··· Stored data ···

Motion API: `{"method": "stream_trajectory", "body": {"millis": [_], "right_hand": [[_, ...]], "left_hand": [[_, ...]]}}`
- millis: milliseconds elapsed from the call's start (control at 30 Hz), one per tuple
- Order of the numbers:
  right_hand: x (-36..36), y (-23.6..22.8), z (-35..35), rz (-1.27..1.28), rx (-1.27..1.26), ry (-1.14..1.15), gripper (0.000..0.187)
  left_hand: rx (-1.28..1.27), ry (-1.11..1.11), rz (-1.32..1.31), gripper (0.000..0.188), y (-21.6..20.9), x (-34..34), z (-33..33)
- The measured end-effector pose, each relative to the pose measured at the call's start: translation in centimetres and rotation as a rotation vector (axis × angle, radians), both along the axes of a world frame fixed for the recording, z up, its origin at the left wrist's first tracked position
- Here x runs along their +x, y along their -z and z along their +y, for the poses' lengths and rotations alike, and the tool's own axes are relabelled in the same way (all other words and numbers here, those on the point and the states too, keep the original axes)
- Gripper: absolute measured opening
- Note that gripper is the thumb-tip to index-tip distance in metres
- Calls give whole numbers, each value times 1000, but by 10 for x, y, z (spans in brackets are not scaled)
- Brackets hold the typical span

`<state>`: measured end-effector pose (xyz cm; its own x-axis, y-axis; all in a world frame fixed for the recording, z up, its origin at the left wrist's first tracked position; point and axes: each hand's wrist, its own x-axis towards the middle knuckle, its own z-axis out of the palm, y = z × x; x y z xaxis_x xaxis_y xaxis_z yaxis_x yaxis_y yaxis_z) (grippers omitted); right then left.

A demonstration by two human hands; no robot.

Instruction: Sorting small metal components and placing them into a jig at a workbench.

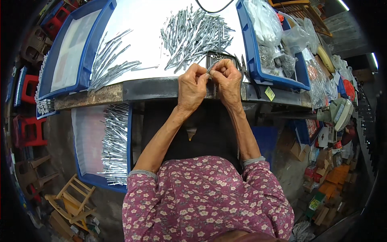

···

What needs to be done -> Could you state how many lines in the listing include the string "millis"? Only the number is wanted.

Problem solution -> 2